期刊介绍： Composites Part A: Applied Science and Manufacturing is a comprehensive journal that publishes original research papers, review articles, case studies, short communications, and letters covering various aspects of composite materials science and technology. This includes fibrous and particulate reinforcements in polymeric, metallic, and ceramic matrices, as well as 'natural' composites like wood and biological materials.
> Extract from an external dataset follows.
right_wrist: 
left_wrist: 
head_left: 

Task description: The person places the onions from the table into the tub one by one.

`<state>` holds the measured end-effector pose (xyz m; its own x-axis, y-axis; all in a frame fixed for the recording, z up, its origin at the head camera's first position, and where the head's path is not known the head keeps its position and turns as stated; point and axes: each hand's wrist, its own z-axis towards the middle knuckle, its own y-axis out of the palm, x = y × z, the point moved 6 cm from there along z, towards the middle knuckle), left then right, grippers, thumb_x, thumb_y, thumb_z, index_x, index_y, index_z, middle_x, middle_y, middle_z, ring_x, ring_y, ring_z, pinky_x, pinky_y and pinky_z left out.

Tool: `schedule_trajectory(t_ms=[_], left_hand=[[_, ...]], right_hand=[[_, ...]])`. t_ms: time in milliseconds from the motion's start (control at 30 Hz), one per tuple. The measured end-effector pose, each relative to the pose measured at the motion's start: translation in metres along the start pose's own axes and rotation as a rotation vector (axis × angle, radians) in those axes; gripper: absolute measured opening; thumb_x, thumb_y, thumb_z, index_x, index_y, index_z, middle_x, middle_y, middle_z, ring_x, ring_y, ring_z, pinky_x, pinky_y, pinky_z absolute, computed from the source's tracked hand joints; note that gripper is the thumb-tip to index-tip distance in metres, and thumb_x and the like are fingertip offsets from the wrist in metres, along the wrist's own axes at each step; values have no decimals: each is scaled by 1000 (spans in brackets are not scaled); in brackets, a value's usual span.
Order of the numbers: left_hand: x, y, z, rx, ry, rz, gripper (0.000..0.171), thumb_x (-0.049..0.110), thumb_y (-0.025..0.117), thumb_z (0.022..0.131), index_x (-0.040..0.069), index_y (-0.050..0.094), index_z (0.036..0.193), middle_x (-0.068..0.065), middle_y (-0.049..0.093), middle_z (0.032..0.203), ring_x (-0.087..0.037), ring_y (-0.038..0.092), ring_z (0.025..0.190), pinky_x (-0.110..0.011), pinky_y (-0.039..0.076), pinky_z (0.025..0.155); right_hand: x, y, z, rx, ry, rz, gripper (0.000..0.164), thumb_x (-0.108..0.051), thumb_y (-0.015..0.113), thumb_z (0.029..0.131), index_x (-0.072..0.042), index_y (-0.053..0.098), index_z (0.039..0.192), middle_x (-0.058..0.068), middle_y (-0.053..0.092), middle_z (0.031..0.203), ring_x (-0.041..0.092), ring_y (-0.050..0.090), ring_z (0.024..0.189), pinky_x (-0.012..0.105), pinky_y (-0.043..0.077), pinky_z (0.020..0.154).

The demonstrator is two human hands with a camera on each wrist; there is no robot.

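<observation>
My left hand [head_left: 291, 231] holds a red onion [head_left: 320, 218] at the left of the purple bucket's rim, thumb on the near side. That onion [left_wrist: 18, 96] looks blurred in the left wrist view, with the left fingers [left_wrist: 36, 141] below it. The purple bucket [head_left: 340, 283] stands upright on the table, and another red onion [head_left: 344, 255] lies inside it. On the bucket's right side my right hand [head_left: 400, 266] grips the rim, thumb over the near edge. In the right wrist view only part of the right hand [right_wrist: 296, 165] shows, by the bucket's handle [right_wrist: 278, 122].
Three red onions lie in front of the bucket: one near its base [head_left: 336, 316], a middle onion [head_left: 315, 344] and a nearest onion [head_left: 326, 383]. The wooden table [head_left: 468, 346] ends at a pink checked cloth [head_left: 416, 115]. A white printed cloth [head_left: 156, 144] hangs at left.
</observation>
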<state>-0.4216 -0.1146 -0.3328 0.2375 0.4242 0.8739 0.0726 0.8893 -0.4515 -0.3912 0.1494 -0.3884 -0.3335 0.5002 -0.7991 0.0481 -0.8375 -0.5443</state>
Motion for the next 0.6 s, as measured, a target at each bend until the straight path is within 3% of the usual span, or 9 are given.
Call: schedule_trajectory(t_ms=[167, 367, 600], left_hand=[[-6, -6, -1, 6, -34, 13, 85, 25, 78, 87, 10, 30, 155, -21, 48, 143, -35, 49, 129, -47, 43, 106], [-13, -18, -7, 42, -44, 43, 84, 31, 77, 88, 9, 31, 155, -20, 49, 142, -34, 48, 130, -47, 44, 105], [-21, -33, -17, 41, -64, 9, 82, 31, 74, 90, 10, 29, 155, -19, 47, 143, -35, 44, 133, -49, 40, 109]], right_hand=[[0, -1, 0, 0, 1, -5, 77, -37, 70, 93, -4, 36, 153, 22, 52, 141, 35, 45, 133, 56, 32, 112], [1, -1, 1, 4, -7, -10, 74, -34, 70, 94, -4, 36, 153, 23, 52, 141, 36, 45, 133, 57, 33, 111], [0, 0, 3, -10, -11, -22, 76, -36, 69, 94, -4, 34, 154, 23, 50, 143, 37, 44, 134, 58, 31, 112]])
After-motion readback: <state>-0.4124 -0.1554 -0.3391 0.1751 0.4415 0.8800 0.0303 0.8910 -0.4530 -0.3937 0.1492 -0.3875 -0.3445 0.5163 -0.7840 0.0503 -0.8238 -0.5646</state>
The journal addresses topics such as properties, design, and manufacture of reinforcing fibers and particles, novel architectures and concepts, multifunctional composites, advancements in fabrication and processing, manufacturing science, process modeling, experimental mechanics, microstructural characterization, interfaces, prediction and measurement of mechanical, physical, and chemical behavior, and performance in service. Additionally, articles on economic and commercial aspects, design, and case studies are welcomed. All submissions undergo rigorous peer review to ensure they contribute significantly and innovatively, maintaining high standards for content and presentation. The editorial team aims to expedite the review process for prompt publication.